Last month’s indictment of the 4/4 cannot go unchallenged. The basis for my argument is that I had a new Mark V with a 4.1: 1 axle on March 1st this year. Total price £695 odd.
Taking your points one by one: The fuel consumption on mine varies from about 33 driven hard in town to 38 m.p.g. on the open road at 65 to 70 m.p.h. You don’t bend the sidescreen to get in; just flip up the hood fastening above the door catch, put your arm in and open the door. The 17-in. Bluemels wheel is an expensive extra on the standard 4/4 and my 3-spoke smaller wheel is very comfortable. The front suspension oiling system would scarcely empty the sump; mine, used at frequent intervals, does not interfere with the 1,500 miles/pint oil consumption. Having the all-synchro. box, I find the gear-change excellent, though slow across the gate.
The only time I have had water on the inside of the screen was at 70 m.p.h. in a cross-wind in torrential rain. Otherwise a pair of 8s. Woolworth’s demisters kept it dry for me.
My “Moggy” having only 3,500 miles on its clock and a long hard life in front of it, I haven’t taken performance figures. However the top speed is in the lower 90s and the acceleration is probably rather inferior to your competition model.
As for the detail finish, what I looked at were the rolled edges to all metal surfaces; the reinforced wing valances; the spot-lamp circuit wired in as standard; and greasers on the pedal shafts and speedo. cable.
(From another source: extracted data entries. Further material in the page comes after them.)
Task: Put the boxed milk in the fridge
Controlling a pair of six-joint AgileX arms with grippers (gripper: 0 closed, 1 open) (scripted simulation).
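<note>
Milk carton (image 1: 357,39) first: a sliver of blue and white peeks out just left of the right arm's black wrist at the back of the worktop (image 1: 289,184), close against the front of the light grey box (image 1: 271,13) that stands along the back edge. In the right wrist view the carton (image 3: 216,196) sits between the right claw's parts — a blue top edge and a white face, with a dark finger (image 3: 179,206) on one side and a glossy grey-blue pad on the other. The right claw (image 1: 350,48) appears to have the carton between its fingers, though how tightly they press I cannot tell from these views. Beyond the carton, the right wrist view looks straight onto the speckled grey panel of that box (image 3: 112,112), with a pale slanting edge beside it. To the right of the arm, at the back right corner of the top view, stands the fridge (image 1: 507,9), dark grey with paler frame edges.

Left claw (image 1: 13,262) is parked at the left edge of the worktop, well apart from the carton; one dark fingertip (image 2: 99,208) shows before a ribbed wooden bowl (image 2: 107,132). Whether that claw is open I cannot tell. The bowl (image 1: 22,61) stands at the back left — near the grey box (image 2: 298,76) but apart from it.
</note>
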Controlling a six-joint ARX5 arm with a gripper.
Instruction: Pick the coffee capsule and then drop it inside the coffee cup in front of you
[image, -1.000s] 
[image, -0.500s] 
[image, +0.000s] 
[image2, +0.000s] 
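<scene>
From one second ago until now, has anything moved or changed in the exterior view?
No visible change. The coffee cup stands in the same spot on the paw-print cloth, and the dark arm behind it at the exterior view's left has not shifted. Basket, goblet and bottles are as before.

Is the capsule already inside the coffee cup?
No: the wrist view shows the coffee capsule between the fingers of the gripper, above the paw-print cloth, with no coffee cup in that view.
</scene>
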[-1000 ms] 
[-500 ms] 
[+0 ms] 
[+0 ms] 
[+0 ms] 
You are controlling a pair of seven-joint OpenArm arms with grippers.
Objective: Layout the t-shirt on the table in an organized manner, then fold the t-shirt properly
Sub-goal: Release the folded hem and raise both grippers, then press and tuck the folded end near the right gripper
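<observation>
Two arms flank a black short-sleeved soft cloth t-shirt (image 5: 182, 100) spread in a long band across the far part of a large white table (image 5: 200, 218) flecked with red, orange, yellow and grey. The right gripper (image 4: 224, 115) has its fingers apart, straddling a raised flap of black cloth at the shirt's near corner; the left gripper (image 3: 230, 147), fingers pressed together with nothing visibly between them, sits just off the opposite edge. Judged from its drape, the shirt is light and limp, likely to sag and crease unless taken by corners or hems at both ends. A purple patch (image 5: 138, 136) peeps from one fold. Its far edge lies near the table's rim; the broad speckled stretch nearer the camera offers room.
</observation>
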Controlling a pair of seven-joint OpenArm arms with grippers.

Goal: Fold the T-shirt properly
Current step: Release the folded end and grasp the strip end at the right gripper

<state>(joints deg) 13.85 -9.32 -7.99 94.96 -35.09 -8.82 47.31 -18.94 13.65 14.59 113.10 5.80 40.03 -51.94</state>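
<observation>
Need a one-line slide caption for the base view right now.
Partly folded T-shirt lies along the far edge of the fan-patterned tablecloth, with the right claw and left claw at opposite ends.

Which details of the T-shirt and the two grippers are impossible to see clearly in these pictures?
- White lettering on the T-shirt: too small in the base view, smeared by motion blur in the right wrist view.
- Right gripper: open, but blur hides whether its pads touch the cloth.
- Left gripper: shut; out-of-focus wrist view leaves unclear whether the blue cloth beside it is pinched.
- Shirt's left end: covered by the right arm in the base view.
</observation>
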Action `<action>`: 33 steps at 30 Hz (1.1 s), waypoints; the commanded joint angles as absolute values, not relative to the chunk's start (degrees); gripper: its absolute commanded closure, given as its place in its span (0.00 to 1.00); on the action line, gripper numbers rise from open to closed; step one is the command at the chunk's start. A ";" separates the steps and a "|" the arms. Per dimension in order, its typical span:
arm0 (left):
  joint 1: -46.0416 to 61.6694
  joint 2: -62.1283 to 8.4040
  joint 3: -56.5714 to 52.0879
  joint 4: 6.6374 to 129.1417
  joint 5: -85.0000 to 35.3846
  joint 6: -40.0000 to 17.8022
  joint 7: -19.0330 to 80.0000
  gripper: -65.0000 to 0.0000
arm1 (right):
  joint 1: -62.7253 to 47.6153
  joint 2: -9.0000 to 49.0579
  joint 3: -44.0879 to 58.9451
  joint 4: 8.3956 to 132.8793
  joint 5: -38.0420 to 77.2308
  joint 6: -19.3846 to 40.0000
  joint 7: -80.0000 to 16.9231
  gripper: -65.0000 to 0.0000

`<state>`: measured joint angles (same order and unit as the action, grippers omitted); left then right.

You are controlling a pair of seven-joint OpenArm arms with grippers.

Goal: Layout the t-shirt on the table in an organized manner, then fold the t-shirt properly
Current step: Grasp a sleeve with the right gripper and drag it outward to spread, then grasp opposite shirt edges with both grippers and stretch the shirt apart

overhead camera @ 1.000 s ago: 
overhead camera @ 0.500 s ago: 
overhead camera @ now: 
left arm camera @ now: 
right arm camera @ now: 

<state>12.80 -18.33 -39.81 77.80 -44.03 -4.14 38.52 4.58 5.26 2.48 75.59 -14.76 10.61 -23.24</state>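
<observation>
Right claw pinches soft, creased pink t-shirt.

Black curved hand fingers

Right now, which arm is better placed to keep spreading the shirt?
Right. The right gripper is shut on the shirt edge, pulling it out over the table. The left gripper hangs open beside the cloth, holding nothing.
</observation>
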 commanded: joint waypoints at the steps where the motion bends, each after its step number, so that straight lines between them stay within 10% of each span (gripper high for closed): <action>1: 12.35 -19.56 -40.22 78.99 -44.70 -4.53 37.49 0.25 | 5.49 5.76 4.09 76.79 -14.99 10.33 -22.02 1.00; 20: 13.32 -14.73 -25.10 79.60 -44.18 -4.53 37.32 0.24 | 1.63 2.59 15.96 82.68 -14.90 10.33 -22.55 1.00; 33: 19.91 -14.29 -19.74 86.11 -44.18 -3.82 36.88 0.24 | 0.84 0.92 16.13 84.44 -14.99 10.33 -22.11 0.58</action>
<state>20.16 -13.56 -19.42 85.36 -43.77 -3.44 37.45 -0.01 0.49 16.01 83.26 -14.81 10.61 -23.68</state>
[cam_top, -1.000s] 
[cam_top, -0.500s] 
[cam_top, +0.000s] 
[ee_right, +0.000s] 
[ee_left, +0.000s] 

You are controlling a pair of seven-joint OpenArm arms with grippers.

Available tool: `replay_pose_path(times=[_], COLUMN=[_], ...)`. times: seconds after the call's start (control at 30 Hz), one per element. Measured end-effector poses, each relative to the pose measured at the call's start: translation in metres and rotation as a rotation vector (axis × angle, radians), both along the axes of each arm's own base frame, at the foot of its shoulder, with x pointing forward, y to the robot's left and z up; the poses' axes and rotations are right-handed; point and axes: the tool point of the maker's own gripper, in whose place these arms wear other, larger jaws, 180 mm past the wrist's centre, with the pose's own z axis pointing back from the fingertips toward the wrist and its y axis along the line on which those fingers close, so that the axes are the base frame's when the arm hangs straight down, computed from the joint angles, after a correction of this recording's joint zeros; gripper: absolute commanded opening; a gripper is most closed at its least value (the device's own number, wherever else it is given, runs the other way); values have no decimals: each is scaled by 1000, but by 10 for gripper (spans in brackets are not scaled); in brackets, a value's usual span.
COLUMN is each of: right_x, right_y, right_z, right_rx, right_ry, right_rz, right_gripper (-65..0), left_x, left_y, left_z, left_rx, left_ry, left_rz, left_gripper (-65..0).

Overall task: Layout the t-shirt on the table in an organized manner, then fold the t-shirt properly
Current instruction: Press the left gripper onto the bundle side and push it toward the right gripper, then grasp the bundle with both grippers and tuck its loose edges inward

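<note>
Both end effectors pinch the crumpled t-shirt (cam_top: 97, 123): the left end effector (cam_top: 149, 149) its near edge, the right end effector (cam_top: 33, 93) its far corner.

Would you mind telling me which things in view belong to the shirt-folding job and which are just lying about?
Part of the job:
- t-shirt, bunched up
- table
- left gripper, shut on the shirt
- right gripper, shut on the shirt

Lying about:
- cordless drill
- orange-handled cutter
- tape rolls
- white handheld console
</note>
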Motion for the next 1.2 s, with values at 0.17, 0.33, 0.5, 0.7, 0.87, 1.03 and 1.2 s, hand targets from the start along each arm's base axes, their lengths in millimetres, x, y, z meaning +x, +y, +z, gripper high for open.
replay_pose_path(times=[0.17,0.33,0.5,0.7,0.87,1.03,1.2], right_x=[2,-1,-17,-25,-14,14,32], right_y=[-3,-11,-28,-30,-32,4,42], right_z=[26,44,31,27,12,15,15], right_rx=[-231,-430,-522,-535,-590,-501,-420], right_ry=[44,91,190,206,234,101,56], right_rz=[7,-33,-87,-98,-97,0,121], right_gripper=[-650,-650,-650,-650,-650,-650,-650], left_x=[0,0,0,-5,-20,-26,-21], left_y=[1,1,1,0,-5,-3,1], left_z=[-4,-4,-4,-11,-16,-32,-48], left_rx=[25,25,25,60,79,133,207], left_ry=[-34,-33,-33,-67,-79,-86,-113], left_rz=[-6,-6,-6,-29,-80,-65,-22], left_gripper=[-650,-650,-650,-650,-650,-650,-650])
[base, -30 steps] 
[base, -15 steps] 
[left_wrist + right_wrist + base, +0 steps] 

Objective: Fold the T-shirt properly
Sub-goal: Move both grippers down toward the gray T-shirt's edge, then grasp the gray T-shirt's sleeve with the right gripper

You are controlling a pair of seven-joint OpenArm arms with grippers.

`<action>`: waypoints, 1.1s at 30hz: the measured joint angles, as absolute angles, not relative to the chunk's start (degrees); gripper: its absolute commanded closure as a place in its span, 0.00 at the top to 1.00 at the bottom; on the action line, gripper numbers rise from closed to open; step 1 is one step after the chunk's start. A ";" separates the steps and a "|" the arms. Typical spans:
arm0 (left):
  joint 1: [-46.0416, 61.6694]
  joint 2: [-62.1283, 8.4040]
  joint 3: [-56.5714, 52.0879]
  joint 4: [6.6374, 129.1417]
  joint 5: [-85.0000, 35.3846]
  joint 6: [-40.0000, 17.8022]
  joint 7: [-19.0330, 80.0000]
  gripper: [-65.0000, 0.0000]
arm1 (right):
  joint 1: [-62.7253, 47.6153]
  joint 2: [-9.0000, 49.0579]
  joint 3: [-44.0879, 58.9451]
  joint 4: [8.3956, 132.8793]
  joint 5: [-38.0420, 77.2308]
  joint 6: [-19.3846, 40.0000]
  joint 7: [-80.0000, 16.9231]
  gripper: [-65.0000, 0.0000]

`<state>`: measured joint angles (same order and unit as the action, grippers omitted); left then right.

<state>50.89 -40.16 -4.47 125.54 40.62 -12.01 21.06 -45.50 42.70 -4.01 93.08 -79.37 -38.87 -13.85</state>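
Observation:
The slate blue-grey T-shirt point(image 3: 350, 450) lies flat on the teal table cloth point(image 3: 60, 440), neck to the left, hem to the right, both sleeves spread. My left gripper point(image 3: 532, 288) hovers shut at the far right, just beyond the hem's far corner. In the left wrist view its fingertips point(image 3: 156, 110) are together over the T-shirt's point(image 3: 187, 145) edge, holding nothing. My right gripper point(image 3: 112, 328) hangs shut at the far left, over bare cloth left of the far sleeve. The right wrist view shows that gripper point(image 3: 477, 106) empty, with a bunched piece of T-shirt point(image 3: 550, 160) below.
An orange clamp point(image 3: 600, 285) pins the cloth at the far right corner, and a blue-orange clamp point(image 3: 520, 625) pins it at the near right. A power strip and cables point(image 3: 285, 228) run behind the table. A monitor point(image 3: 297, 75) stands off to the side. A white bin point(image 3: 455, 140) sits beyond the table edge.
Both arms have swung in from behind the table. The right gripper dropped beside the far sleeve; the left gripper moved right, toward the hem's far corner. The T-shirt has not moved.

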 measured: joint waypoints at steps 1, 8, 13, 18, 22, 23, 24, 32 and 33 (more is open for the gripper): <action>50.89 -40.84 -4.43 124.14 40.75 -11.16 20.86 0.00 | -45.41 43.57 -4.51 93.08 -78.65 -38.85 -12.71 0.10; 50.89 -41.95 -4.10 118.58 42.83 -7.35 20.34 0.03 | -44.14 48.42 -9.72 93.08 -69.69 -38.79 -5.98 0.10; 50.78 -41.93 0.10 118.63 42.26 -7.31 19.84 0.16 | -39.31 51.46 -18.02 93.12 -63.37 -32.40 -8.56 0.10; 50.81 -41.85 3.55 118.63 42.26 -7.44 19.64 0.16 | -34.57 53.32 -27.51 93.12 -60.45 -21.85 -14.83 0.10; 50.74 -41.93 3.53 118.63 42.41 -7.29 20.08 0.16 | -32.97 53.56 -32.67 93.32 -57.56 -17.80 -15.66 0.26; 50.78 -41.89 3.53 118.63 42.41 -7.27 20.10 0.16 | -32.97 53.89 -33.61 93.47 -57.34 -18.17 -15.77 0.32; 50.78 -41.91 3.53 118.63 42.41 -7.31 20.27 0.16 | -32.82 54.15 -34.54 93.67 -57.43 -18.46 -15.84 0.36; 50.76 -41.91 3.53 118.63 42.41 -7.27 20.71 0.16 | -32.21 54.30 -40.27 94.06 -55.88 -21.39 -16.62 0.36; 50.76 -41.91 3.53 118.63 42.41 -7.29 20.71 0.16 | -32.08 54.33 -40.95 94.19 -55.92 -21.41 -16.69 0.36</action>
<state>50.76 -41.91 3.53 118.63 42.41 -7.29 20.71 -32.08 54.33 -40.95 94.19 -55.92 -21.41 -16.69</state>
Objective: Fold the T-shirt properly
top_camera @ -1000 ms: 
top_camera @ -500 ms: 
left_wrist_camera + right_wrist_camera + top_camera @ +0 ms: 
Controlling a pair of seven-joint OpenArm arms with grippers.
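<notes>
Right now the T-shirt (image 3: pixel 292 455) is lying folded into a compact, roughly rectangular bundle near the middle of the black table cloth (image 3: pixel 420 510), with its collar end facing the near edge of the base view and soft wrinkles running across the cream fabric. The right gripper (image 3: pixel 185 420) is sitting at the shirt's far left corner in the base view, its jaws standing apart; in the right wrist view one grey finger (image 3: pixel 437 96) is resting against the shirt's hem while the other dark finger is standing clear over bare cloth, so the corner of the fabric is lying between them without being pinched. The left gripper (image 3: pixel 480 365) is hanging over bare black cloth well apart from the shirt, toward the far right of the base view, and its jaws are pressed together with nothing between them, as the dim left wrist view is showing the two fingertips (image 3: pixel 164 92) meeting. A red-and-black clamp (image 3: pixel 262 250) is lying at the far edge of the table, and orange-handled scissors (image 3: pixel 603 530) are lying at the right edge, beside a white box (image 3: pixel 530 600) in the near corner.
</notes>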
I bought the car to do 20,000 miles a year for five years on business, and consider it the toughest British car in its price class. The long-term economy on spares, tyres, brakes, etc., looks as if it will realise my expectations, all of which makes the Morgan a far better car than your article would have us believe. How about the Morgan as the last P.V.T. ?
A colleague bought a new VW in March and we will compare notes on long-term economy. The results should interest you in the years to come. My only connections with Morgan are those of an owner.
Thanks for your alive and outspoken magazine.
David B Hocking.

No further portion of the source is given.